Does Wanting Privacy Make You Evil?

Posted Tuesday, December 8th, 2009 at 4:37 pm

According to Google CEO Eric Schmidt: “If you have something that you don’t want anyone to know, maybe you shouldn’t be doing it in the first place.” This is the same stupid excuse we always hear from people who want to invade everyone’s privacy, and I’m sick of it.

Incidentally, we need a good term for the privacy invaders. Folks like the EFF, EPIC’s Marc Rotenberg, Philip Zimmermann and so on get rightly called “privacy activists”. What should we call the people who make the bogus claim that privacy is a sign of guilt, and is something you should give up to prove your purity?

Funny how those folks never seem to want to give up their own privacy, isn’t it? The “If you’re innocent, then you have nothing to hide” brigade never seem to want their own private lives examined. If only someone could have looked into J. Edgar Hoover’s private life… And Eric Schmidt? When c|net published some public information about his salary, neighborhood, hobbies and political donations — all of which it obtained through Google searches — Schmidt was so incensed, he ordered his entire company to stop speaking to c|net for a year.
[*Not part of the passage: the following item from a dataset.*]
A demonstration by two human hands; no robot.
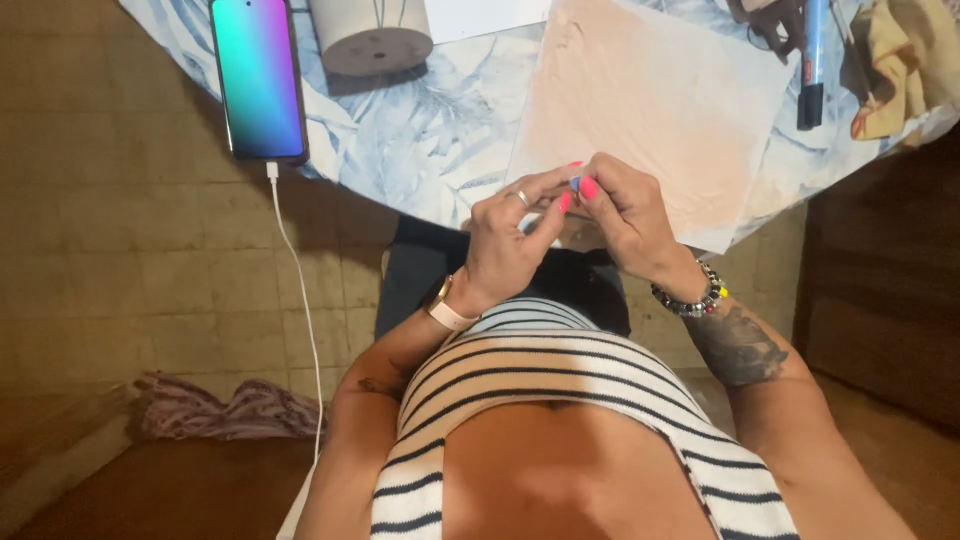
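Both hands pinch a small blue object (575,184) at the table edge (440,190). Left hand (510,245) and right hand (625,215) grip it closed-fingered; the pink sheet (650,100) lies bare.

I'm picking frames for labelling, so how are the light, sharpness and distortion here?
Head view: dim, warm indoor light; the glowing phone screen is the brightest spot; wide-lens bending curves the table edge; both hands, left and right, look slightly soft, so the small item they pinch is unclear.

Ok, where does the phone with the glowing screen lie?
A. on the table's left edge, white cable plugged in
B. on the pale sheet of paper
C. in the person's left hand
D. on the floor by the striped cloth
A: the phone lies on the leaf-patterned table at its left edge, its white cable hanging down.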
Eric Schmidt considers his own privacy to be of paramount importance. Yours? He thinks it’s dirty. Shameful. He could have said that if you don’t want someone to know something “you shouldn’t post it on the Internet”. That might have made sense. (Personally, my rule has always been “don’t post it on the Internet without password-protecting it” — sometimes, there are things you want to share with just a few people, and the Internet is the best means ever for sharing information.)
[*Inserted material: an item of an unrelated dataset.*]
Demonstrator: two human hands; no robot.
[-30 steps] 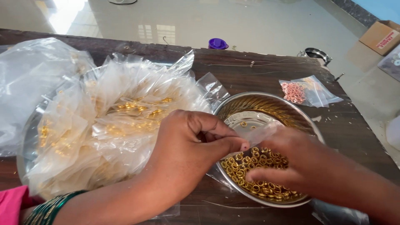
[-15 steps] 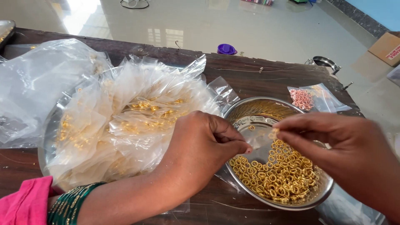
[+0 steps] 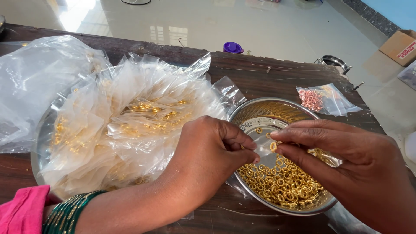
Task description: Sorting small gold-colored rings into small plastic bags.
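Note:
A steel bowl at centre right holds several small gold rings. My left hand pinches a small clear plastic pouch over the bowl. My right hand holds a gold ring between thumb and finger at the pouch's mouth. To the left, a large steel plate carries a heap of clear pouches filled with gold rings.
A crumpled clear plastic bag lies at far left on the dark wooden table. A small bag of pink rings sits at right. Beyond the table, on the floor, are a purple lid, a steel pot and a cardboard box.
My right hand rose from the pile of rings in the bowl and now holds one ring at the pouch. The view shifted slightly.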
But instead, he says that “If you have something that you don’t want anyone to know, maybe you shouldn’t be doing it in the first place.” There is no middle ground between utterly public and unethical or immoral behavior that you “shouldn’t be doing” at all.

This, quite frankly, is the same “if you’re innocent, you’ve got nothing to hide… right?!” bullshit we’ve been hearing from far too many quarters for far too long. And it is, most definitely and absolutely, bullshit. Consider that by Schmidt’s standard:

  • If you are making love to your spouse, hoping to have children, and you don’t want someone peering in the window? You “shouldn’t be doing it in the first place”.
  • If you’re taking a shower, and you don’t want someone poking a camera in past the shower curtain to record you lathering up your armpits? Hey, maybe you shouldn’t be doing that. Shame on you!
  • If you’re getting a happy surprise ready for a friend, and you don’t want the friend (or that gossipy mutual acquaintance who just can’t keep a secret) to see you shopping for supplies — you must be up to no good, you sneaky rascal!
  • When you wake up in the morning and stumble into the bathroom to brush your teeth, with your hair pointing in 15 different directions and your breath capable of overwhelming someone an arm’s length away, you’d better be ready to let the J. Edgar Hoover types into your bathroom or be branded a criminal. Hey, I’m not proud of moments like this, either, but there’s a big difference between “not at my best” and “has something to hide”.
  • And how about when I’m whispering things like “snookums” and “honey-bunch” into my sweetheart’s ear? Those are private moments too — and there’s nothing shameful about them! But they’re still private. They’re for me and her alone.

I don’t believe that Eric Schmidt really thinks “maybe [I] shouldn’t be doing [that] in the first place.” I think he’s desperately trying to scare people into allowing yet another invasion of our privacy.

And I don’t think we should stand for it. The assertion that “if you want to retain any privacy, you must be guilty of something” is a foul, pernicious lie, and we need to fight it wherever it crops up. It’s been cropping up far too often lately.